The Wharf (Holdings) Limited (HKG:4) stock is about to trade ex-dividend in 3 days. Typically, the ex-dividend date is two business days before the record date, which is the date on which a company determines the shareholders eligible to receive a dividend. The ex-dividend date is an important date to be aware of as any purchase of the stock made on or after this date might mean a late settlement that doesn't show on the record date. Accordingly, Wharf (Holdings) investors that purchase the stock on or after the 29th of August will not receive the dividend, which will be paid on the 16th of September.

The company's next dividend payment will be HK$0.20 per share. Last year, in total, the company distributed HK$0.40 to shareholders. Based on the last year's worth of payments, Wharf (Holdings) stock has a trailing yield of around 1.8% on the current share price of HK$21.92. Dividends are an important source of income to many shareholders, but the health of the business is crucial to maintaining those dividends.
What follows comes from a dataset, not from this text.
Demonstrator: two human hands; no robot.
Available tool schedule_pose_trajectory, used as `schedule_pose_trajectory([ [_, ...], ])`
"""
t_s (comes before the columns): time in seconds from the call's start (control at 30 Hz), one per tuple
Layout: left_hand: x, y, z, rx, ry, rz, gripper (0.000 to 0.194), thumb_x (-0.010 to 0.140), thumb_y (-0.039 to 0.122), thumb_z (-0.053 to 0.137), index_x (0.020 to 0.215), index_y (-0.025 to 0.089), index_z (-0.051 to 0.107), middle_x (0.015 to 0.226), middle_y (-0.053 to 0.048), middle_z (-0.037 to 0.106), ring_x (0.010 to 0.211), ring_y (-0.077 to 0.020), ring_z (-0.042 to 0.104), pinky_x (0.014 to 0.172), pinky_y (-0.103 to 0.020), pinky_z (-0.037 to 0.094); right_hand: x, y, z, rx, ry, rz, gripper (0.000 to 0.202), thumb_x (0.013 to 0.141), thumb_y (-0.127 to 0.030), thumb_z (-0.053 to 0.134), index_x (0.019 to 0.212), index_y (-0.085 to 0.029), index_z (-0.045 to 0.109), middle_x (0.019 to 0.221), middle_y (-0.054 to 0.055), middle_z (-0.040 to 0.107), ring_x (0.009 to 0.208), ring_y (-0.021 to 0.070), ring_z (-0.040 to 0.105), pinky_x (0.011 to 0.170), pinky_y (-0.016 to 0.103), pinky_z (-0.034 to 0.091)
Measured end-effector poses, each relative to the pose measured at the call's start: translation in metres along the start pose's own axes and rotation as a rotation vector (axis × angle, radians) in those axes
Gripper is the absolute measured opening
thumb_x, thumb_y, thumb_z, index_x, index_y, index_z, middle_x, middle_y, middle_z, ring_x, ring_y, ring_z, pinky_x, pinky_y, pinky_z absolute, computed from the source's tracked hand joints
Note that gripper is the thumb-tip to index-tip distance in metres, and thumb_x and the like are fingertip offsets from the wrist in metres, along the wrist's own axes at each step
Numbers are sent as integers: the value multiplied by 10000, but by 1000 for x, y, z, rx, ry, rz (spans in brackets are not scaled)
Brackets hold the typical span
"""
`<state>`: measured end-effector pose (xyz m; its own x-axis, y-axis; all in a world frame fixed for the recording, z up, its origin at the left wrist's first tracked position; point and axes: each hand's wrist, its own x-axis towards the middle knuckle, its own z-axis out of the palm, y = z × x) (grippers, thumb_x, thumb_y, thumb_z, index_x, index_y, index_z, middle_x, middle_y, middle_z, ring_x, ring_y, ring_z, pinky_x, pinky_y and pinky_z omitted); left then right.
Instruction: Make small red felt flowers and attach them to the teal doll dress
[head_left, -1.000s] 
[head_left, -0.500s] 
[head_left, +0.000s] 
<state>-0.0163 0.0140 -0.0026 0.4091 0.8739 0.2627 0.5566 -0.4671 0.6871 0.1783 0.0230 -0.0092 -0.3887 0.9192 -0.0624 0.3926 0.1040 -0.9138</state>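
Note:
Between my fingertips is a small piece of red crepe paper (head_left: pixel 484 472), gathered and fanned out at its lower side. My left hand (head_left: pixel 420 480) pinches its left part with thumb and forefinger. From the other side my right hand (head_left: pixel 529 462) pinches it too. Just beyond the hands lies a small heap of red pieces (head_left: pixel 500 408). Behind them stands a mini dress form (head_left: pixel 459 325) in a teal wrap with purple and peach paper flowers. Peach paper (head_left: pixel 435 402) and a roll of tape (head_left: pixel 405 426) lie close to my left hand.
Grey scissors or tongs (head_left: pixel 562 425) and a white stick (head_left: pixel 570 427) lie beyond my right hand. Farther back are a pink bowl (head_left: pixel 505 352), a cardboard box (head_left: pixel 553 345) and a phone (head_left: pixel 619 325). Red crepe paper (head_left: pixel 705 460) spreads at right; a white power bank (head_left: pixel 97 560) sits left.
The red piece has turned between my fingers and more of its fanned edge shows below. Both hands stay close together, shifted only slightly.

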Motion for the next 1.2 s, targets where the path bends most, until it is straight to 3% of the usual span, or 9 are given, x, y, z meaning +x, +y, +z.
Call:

We need to see whether the dividend is covered by earnings and if it's growing.

Dividends are typically paid out of company income, so if a company pays out more than it earned, its dividend is usually at a higher risk of being cut. Wharf (Holdings)'s dividend is not well covered by earnings, as the company lost money last year. This is not a sustainable state of affairs, so it would be worth investigating if earnings are expected to recover. With the recent loss, it's important to check if the business generated enough cash to pay its dividend. If cash earnings don't cover the dividend, the company would have to pay dividends out of cash in the bank, or by borrowing money, neither of which is long-term sustainable. It distributed 32% of its free cash flow as dividends, a comfortable payout level for most companies.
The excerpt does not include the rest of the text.